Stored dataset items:

----

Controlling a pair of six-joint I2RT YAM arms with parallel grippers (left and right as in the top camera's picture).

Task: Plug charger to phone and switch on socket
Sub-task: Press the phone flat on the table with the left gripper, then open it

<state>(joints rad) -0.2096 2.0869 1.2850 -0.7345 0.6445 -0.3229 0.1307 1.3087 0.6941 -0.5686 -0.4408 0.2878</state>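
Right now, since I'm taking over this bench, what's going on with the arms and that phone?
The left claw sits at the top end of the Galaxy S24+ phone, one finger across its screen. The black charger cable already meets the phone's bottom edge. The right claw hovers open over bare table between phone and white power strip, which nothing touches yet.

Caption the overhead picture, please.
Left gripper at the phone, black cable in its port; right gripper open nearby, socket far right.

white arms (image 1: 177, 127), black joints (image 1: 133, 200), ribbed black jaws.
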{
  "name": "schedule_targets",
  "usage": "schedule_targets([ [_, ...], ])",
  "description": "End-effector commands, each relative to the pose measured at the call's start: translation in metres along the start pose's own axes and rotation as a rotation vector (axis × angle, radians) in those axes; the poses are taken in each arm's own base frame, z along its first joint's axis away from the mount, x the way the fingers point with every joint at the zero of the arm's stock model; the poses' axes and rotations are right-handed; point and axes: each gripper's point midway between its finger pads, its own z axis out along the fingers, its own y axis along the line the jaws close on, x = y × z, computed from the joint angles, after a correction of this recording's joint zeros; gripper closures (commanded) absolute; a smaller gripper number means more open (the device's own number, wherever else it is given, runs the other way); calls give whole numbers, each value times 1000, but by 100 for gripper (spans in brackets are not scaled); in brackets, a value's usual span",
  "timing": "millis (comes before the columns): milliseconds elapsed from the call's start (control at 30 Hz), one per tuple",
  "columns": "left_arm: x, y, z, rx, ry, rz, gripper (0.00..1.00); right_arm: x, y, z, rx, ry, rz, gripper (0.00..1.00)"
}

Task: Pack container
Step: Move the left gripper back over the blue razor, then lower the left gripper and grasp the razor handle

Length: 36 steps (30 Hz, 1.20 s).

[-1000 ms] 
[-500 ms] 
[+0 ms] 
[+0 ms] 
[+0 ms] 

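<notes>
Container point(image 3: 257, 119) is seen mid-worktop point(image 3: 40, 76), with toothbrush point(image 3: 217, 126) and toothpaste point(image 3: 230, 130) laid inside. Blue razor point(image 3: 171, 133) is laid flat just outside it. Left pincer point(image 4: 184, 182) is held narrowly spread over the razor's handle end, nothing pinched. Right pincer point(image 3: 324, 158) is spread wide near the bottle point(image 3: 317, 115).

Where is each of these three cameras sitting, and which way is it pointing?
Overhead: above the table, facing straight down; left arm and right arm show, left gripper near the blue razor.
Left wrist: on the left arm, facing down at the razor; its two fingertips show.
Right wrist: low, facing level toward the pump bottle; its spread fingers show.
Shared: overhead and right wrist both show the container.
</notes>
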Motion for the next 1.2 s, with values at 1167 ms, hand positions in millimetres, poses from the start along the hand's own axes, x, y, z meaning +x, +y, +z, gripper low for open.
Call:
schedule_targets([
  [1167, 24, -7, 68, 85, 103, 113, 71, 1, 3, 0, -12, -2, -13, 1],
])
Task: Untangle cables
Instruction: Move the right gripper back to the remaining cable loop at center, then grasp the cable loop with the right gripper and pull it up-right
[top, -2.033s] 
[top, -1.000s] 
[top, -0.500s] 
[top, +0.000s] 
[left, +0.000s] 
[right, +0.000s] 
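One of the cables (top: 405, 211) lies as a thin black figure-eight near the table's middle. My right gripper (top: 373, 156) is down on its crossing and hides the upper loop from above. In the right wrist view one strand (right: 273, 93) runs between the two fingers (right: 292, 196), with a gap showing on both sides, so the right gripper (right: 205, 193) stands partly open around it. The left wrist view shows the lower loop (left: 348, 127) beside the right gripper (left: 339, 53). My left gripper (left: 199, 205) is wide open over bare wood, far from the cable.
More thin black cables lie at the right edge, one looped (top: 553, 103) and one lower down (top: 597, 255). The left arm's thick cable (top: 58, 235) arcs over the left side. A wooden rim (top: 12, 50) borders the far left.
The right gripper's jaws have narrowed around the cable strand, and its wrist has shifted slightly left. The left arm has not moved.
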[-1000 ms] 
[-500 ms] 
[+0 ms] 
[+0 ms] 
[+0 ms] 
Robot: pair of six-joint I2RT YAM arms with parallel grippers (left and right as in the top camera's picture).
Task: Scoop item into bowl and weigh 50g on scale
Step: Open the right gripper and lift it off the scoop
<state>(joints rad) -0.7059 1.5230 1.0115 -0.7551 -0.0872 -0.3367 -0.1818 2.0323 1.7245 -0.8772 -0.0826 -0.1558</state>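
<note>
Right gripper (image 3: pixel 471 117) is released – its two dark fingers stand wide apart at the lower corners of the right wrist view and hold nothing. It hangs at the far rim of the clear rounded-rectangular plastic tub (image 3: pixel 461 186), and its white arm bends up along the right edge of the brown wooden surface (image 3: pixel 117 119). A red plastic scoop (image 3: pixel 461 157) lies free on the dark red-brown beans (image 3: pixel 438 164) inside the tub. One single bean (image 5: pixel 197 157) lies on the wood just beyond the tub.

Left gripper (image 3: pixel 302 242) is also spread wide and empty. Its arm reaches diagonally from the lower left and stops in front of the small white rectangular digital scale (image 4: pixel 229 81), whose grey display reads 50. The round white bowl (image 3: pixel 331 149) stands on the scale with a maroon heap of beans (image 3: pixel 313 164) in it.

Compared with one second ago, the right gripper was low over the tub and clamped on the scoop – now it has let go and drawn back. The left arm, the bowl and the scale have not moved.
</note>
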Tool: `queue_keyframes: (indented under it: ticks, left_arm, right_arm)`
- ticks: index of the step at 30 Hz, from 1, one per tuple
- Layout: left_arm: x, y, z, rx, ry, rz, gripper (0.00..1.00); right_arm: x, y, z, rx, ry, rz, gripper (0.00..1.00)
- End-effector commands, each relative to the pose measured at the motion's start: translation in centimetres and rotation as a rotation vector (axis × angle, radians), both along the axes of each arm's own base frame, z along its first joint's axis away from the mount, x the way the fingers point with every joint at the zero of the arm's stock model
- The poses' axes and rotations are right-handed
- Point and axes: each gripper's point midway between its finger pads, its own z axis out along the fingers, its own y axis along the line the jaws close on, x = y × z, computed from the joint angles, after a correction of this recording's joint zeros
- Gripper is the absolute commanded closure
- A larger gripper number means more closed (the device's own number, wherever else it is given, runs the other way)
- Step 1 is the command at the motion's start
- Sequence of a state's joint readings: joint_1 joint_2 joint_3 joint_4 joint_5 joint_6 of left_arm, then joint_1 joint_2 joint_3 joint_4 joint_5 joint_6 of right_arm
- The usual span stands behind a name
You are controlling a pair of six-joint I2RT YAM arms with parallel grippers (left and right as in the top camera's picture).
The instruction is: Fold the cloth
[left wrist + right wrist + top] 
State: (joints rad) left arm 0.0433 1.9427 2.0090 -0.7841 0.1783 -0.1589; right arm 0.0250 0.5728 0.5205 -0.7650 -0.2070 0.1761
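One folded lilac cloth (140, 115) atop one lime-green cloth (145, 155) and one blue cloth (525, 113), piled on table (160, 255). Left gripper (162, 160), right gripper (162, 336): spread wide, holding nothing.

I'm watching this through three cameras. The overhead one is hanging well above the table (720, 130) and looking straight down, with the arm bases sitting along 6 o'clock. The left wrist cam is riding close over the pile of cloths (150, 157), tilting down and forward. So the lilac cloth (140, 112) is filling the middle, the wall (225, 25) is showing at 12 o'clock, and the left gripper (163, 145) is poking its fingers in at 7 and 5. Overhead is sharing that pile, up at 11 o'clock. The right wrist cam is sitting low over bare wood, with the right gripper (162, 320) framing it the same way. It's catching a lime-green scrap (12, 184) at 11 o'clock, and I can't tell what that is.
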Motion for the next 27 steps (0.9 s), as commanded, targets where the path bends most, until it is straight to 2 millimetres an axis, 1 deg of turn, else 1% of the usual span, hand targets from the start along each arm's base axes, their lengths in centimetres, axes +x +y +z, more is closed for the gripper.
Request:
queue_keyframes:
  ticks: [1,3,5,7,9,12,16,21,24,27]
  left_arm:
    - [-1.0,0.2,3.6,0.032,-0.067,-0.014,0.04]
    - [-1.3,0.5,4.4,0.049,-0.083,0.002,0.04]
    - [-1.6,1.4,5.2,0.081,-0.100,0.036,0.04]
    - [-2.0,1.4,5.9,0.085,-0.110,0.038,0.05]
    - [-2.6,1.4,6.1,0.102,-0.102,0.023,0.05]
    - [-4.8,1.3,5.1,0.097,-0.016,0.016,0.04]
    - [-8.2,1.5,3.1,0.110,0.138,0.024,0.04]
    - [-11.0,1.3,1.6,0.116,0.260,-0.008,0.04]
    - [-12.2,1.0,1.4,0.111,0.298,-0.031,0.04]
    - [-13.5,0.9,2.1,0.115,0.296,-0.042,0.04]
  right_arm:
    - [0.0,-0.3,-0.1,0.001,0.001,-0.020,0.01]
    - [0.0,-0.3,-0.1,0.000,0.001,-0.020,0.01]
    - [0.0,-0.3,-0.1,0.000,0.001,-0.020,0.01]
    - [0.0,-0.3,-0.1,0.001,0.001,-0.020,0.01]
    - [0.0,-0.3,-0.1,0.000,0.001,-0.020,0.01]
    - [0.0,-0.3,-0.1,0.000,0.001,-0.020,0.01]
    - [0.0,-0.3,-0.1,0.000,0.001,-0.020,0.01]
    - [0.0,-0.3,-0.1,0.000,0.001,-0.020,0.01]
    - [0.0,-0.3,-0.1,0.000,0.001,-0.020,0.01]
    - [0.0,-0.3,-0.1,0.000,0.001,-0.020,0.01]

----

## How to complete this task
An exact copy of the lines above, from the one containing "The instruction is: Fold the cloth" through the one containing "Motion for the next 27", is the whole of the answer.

## Result for this exercise
The instruction is: Fold the cloth
[left wrist + right wrist + top] 
State: (joints rad) left arm 0.0433 1.9427 2.0090 -0.7841 0.1783 -0.1589; right arm 0.0250 0.5728 0.5205 -0.7650 -0.2070 0.1761
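One folded lilac cloth (140, 115) atop one lime-green cloth (145, 155) and one blue cloth (525, 113), piled on table (160, 255). Left gripper (162, 160), right gripper (162, 336): spread wide, holding nothing.

I'm watching this through three cameras. The overhead one is hanging well above the table (720, 130) and looking straight down, with the arm bases sitting along 6 o'clock. The left wrist cam is riding close over the pile of cloths (150, 157), tilting down and forward. So the lilac cloth (140, 112) is filling the middle, the wall (225, 25) is showing at 12 o'clock, and the left gripper (163, 145) is poking its fingers in at 7 and 5. Overhead is sharing that pile, up at 11 o'clock. The right wrist cam is sitting low over bare wood, with the right gripper (162, 320) framing it the same way. It's catching a lime-green scrap (12, 184) at 11 o'clock, and I can't tell what that is.
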Motion for the next 27 steps (0.9 s), as commanded, targets where the path bends most, until it is straight to 2 millimetres an axis, 1 deg of turn, else 1% of the usual span, hand targets from the start along each arm's base axes, their lengths in centimetres, axes +x +y +z, more is closed for the gripper.

Nothing further is needed to complete the exercise.